Source information

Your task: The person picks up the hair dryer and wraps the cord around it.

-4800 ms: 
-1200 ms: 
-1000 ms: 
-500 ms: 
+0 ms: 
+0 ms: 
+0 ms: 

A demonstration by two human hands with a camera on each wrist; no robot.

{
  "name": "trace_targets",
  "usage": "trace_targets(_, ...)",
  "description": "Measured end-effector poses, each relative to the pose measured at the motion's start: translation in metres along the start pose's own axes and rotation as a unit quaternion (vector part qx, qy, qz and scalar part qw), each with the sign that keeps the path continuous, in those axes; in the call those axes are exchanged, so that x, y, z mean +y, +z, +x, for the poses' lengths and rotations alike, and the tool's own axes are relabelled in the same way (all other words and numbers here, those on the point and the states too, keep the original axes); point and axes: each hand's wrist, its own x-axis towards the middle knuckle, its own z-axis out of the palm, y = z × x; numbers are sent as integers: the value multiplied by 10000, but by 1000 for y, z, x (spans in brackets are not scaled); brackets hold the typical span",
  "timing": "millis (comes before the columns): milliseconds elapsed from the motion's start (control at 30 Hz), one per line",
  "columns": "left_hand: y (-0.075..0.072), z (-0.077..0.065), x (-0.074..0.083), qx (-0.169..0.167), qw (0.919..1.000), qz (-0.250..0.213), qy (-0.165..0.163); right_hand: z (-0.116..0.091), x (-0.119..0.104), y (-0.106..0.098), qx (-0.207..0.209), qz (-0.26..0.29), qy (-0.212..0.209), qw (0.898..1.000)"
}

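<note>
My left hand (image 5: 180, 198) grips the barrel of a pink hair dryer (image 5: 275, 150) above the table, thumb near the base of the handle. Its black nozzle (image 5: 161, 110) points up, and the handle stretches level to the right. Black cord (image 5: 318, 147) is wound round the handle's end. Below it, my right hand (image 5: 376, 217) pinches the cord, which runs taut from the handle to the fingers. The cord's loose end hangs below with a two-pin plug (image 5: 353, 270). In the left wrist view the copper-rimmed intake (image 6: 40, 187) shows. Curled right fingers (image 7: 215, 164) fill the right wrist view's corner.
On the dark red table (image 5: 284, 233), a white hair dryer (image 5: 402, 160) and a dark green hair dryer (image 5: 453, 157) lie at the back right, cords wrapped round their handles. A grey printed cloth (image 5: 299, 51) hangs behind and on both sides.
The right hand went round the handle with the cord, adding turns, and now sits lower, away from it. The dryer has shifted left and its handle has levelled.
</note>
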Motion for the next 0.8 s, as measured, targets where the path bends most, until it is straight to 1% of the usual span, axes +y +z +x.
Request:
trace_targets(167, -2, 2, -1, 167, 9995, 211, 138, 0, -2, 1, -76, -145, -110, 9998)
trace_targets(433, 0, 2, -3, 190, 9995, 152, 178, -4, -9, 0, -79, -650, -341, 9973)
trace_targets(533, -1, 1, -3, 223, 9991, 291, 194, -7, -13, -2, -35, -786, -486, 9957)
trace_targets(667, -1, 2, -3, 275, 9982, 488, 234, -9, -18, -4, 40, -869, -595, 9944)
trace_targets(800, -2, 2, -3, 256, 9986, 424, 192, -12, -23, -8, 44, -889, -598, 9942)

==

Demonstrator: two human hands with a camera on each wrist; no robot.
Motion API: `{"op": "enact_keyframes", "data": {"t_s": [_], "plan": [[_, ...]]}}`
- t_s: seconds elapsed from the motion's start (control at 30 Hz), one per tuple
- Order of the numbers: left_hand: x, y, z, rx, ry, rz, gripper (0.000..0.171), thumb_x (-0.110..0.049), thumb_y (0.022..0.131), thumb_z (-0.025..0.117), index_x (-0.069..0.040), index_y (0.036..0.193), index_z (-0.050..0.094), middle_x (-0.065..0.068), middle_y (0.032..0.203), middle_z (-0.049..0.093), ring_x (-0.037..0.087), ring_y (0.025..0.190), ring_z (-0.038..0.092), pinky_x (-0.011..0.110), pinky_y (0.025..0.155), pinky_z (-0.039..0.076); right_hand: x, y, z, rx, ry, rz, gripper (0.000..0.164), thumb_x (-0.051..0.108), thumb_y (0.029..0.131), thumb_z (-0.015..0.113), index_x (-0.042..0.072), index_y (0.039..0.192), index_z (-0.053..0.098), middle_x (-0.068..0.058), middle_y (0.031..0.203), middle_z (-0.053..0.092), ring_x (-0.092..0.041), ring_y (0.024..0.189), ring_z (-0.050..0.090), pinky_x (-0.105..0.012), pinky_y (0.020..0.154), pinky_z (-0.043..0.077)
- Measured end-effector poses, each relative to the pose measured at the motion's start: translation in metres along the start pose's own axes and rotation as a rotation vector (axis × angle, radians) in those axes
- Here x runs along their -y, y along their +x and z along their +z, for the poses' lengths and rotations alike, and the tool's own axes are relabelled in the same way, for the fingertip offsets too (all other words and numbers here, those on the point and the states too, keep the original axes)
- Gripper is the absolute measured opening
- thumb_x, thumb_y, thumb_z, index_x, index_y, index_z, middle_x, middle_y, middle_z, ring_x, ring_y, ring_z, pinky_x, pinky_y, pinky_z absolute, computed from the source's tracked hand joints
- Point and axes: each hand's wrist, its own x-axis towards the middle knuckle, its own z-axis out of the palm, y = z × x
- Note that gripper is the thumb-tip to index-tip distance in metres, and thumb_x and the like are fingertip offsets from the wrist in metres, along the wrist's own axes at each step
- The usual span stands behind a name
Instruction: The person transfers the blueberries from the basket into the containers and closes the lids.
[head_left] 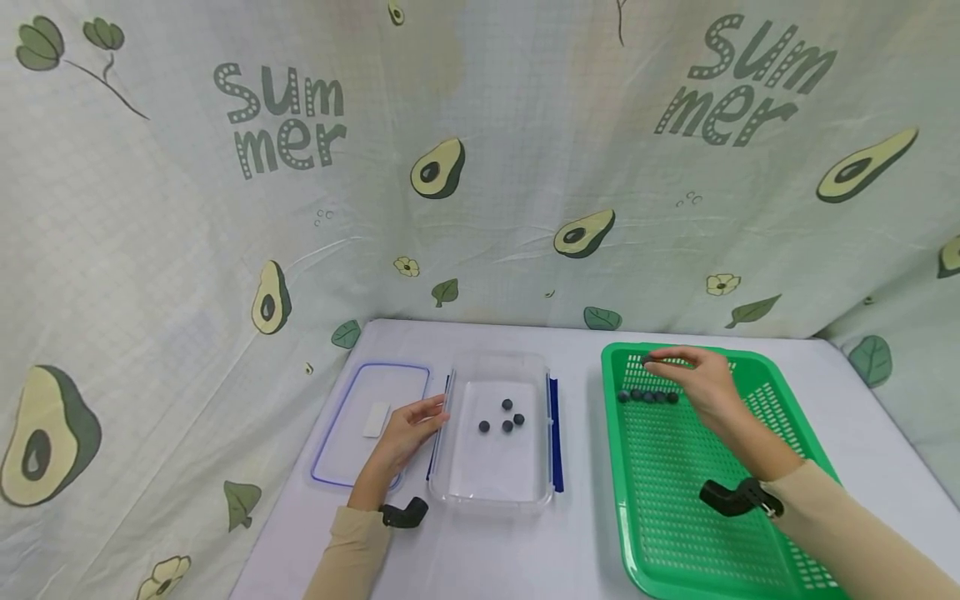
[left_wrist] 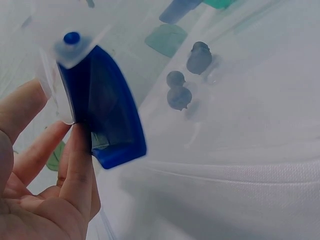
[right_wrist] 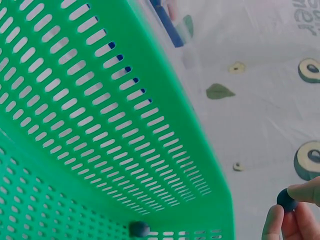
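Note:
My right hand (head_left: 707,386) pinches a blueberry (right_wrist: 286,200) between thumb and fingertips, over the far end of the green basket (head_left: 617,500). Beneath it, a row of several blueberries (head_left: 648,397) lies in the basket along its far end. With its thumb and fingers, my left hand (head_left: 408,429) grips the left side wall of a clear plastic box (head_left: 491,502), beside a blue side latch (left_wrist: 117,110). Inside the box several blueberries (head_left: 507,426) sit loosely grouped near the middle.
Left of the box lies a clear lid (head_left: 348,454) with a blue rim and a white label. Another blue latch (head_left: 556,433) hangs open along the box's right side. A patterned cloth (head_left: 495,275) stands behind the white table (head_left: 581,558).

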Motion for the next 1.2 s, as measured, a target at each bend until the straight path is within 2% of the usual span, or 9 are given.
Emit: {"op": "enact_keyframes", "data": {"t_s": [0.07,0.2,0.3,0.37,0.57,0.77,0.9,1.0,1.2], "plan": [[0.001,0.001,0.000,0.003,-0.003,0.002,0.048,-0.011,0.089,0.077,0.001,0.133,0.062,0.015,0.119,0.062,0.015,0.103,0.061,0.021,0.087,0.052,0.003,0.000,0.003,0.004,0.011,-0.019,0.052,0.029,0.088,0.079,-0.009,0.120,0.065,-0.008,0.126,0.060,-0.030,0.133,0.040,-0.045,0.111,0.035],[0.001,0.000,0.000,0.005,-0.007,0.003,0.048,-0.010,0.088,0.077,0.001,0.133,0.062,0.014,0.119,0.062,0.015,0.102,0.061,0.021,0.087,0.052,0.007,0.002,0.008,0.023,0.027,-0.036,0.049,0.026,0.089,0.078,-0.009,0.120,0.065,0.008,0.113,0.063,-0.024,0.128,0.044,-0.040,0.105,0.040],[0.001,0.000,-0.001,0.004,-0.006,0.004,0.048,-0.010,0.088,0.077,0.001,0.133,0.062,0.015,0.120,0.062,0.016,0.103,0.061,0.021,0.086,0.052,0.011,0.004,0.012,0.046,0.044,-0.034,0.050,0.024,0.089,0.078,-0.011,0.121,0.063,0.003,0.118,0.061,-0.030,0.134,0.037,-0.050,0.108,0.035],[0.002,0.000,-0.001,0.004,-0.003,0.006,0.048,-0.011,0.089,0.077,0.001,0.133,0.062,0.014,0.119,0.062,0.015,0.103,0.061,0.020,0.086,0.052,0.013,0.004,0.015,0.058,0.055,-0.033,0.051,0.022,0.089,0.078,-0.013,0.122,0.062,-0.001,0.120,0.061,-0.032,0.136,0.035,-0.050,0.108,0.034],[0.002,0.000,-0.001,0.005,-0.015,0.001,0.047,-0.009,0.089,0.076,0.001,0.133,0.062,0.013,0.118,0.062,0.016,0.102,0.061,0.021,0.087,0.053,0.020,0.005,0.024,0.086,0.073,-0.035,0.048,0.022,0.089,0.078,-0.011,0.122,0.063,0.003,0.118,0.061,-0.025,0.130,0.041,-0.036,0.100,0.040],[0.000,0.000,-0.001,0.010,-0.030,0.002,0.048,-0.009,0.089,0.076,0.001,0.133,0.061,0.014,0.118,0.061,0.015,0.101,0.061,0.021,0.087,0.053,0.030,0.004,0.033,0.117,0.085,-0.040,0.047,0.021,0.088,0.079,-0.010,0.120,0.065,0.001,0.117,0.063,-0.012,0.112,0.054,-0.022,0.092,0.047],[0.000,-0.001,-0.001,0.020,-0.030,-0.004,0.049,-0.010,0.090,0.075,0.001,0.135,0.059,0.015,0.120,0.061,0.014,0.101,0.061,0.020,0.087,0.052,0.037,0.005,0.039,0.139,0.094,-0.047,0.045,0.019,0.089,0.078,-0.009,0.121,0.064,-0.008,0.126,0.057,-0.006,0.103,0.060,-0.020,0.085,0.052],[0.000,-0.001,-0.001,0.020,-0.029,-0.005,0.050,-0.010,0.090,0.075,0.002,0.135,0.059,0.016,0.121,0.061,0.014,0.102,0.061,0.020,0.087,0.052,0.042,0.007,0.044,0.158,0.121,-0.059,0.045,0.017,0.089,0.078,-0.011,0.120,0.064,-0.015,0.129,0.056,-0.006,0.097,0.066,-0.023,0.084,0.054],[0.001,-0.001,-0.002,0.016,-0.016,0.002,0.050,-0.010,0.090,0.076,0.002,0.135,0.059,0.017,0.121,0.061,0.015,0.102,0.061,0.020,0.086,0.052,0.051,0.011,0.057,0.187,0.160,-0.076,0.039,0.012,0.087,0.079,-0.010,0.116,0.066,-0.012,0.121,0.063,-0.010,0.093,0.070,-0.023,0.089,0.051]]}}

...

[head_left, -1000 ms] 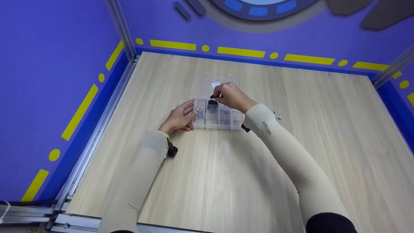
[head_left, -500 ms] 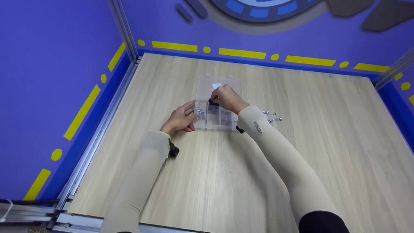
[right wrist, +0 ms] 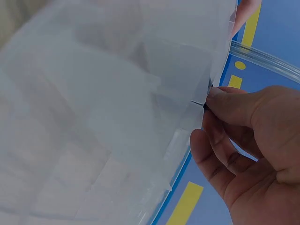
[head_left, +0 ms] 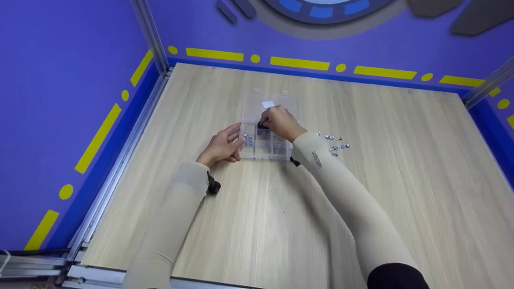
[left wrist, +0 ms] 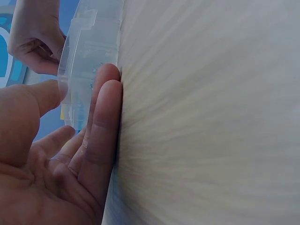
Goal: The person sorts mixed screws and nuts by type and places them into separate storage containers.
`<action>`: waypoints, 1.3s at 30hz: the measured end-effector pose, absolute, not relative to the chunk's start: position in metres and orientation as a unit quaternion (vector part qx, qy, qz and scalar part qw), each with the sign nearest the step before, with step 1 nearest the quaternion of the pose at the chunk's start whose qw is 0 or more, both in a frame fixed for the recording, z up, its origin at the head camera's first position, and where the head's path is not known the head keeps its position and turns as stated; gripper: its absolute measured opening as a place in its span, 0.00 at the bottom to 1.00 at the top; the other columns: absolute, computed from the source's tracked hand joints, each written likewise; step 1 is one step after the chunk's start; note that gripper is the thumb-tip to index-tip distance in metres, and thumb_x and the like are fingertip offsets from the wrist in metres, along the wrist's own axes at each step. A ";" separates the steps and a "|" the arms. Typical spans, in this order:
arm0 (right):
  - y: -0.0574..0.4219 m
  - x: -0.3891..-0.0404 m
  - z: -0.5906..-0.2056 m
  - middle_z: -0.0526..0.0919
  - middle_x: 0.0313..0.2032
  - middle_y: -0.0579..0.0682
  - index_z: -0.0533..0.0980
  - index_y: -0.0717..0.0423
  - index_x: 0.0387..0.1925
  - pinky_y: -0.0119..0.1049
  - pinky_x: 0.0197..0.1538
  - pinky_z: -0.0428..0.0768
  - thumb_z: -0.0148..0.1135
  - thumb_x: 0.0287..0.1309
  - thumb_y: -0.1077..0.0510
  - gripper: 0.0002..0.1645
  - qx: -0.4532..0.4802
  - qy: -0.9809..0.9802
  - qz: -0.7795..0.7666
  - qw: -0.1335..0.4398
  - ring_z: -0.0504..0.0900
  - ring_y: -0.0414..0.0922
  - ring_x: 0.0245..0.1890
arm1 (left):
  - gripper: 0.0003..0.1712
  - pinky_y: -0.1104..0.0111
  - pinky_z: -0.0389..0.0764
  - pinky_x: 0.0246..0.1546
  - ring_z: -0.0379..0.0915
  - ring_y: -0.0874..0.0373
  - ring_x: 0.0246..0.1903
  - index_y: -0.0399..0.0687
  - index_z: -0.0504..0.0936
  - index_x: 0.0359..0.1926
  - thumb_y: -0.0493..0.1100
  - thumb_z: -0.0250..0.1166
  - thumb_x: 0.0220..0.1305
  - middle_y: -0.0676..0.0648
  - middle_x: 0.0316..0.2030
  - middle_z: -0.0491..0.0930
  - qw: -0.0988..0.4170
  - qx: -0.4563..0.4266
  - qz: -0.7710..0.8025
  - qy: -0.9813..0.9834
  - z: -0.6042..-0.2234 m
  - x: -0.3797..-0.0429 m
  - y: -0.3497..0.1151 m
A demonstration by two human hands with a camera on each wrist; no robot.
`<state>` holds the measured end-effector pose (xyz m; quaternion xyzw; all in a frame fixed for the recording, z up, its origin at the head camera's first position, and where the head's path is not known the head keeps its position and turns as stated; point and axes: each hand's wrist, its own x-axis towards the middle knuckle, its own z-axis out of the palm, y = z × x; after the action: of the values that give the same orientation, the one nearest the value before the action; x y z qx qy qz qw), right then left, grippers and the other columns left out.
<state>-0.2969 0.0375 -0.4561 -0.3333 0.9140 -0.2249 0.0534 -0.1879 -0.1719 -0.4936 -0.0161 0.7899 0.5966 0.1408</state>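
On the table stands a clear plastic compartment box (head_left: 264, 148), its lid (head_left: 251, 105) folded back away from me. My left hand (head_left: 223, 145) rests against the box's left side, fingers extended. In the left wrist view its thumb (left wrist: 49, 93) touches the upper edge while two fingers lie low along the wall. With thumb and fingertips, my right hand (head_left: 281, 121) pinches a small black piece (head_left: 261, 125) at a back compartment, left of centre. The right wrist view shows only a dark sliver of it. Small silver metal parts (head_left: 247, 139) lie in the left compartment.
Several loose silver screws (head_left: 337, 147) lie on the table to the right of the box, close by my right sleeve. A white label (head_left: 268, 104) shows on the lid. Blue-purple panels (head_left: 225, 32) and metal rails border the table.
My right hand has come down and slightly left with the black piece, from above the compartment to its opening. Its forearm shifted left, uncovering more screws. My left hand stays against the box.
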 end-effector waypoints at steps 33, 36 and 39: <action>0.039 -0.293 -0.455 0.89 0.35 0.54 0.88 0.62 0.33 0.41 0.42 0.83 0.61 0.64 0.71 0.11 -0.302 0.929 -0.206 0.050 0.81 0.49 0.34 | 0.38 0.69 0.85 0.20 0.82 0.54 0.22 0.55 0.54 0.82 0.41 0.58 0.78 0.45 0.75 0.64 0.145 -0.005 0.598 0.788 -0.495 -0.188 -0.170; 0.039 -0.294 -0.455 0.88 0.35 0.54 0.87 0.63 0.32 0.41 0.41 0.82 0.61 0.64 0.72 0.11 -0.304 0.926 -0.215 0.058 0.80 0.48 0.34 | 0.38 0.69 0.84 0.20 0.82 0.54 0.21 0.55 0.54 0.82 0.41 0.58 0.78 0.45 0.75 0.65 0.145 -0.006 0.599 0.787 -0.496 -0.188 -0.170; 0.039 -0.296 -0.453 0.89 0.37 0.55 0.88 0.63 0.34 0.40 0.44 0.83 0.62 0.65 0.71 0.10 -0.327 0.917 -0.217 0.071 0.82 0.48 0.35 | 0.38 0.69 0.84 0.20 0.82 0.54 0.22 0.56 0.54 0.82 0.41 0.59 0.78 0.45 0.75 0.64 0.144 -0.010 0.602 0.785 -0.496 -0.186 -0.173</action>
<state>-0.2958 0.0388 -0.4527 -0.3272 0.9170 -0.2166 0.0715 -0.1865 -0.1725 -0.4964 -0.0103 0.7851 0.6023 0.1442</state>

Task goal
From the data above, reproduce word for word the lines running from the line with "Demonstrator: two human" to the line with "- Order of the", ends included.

Task answer
Demonstrator: two human hands with a camera on each wrist; no robot.
Motion API: `{"op": "enact_keyframes", "data": {"t_s": [_], "plan": [[_, ...]]}}`
- t_s: seconds elapsed from the motion's start (control at 30 Hz), one per tuple
- Order of the numbers: left_hand: x, y, z, rx, ry, rz, gripper (0.000..0.171), thumb_x (-0.110..0.049), thumb_y (0.022..0.131), thumb_z (-0.025..0.117), index_x (-0.069..0.040), index_y (0.036..0.193), index_z (-0.050..0.094), middle_x (-0.065..0.068), middle_y (0.032..0.203), middle_z (-0.049..0.093), ring_x (-0.037..0.087), ring_y (0.025..0.190), ring_z (-0.038..0.092), pinky_x (-0.011..0.110), pinky_y (0.025..0.155), pinky_z (-0.039..0.076); right_hand: x, y, z, rx, ry, rz, gripper (0.000..0.164), thumb_x (-0.051..0.108), thumb_y (0.029..0.131), thumb_z (-0.015..0.113), index_x (-0.042..0.072), index_y (0.039..0.192), index_z (-0.053..0.098), middle_x (-0.068..0.058), middle_y (0.031..0.203), middle_z (-0.053..0.092), ring_x (-0.092..0.041), ring_y (0.024..0.189), ring_z (-0.050..0.090), pinky_x (-0.105..0.012), pinky_y (0.020..0.154), pinky_z (-0.043..0.077)

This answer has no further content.